Broccoli is very similar to, but quite distinct from, the Cauliflower, although its qualities are much the same (See also Bassicas and Cauliflower).  It is, however, much longer in maturing taking nearly twice as long to mature.

There are two main types of broccoli:

  1. Sprouting Broccoli – produces lots of side shoots.
  2. Heading Broccoli – produces one large head.

Seed may be sown in a seed box or outdoor seed bed, and the young plants transplanted as soon as large enough to handle. The heads should be ready for cutting about Autumn. Broccoli prefers a firm soil and may be grown in heavily matured ground from which a previous crop has been removed, and which has not been re-dug. The general treatment is exactly the same as that recommended for Cauliflower. Broccoli is a bad proposition for the Home Gardener, and it is very much better to stick to growing Cauliflowers which give quite as good, or very much better, results, in less time and with, perhaps, half as much work. Adam’s Early White and Veitch’s Self Protecting are two of the best varieties.

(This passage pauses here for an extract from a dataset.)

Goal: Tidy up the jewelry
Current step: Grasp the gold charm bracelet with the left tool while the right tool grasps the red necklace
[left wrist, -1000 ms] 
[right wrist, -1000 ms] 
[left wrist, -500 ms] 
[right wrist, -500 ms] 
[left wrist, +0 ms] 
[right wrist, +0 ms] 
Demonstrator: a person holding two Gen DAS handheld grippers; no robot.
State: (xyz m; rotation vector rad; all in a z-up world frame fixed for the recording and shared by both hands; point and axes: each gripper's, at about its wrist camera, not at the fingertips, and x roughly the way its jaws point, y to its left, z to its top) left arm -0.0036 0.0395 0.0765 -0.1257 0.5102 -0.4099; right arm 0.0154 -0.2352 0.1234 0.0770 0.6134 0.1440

Alternatives to growing full headed Broccoli is to grow the multi-spear types such as Purple Sprouting Broccoli. It’s the ultimate cut and come gain vegetable, this broccoli keeps on producing for months!

Broccoli pests include birds and cabbage caterpillars, which love to eat the leaves on broccoli plants. Spray the plant with a natural insecticide spray or protect with netting.

Soil issues with Broccoli include clubroot which causes the plant to wilt. To avoid this from happening implement crop rotation, where brassicas are grown in different garden beds each year.

Broccoli flowers if left too long or not given enough water broccoli will start to flower or go to seed, they’re edible but they’ll taste bitter.

Purple Sprouting Broccoli

Highly recommended for it’s young tender heads and super cut and come again qualities. It also looks good!

Romanesco Broccoli

The Romanesco Broccoli is a stunner in the garden! Tt has a firmer texture and delicate, nutty flavor. Its spiral almost geometric appearance makes it an appealing addition to the veggie patch.

Heirloom Broccoli

Heirloom broccoli has succulent, sweet stems and easy harvest heads which once cut, will send out side shoots and keep on producing for months.